I didn’t think I would write about this personal experience, but today I realized that in order to fully heal, I need to express myself.
So here I go.
Five months ago, I made a well-thought out and measured decision to leave the religion of my birth. Let me make this perfectly clear: I left a religious organization. My faith is still intact.
I was quite active in the local-area church of that religion: I was a scripture reader; I trained other scripture readers; I started a volunteer chore ministry that served the members of that local church as well as the geographic community in which that church is located; and I contributed financially to both the local-area church and the “Mother” church.
The catalyst for my leaving the religion of my birth was the “Mother” church’s decision to encourage all local churches of that religion in Washington state to hold a political petition signing at each church service on a particular Sunday in April 2012. Each local church was given the option of whether or not to hold this particular petition signing; some churches opted out, many opted in. Therein lies part of the problem.

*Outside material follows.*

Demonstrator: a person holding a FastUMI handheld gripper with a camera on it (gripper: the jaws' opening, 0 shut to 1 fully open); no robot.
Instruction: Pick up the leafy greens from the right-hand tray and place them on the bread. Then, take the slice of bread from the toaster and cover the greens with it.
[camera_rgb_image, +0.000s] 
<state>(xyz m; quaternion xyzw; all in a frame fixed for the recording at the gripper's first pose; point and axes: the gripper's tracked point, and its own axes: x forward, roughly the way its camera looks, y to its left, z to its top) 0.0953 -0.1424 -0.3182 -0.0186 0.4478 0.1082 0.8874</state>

I firmly believe in the absolute separation of church and state. When I heard that this petition signing was to take place, I approached my local church and asked if they would be participating. “Yes” was their answer, and they did. The issue at hand for me is that once you bring politics into a church’s sanctuary – regardless of the political party, cause, or issue – you taint the worship space that was created for the express purpose of praising God, celebrating the rituals in which we find comfort, and building up the Body of believers who call that local church the home base for their faith.
My “beef” isn’t even with the local church I left. (As a matter of fact I met with the local church leadership to talk about my concerns and my intention to leave and we had a very thoughtful and respectful conversation.) My beef and major concern centers around the hierarchy of leadership that holds onto teachings that I have not supported for quite some time now. The petition signing was merely the catalyst for me to finally be true to myself and the faith in which I clothe myself.
Now the healing that I’m seeking – healing from an unfulfilled expectation. I cared deeply about many of the people with whom I worshiped and I thought the feeling was mutual. You see, after more than ten years of attendance and active participation, I had the expectation that someone would a) notice that I was no longer there; and b) care enough to get in touch with me. Five months after leaving the church I received an e-mail from someone asking if I had left the parish, because this person missed seeing me on Sundays. That e-mail made my day. That e-mail both made me grieve, and rejoice. Grieve – because only one person cared enough to reach out to me. Rejoice – because one person reached out to me and confirmed that I mattered.
The lesson in all of this for me is that it’s not the local church’s fault that I’m hurt from their lack of response to my absence. I erroneously placed my personal expectation onto others – those who didn’t know what I had hoped would happen. I’ve come to believe that “expectation” is simply a fantasy of a personal hope that we try to impose on other people and/or events.
In that respect, the phrase “unfulfilled expectation” is a contradiction in terms. Again, going with my definition of fantasy, the Merriam-Webster dictionary defines fantasy in this manner: the free play of creative imagination. The dictionary also provides an obsolete definition of fantasy as “hallucination.”
So there you have it. I hallucinated what I had wanted to take place – but it wasn’t fact.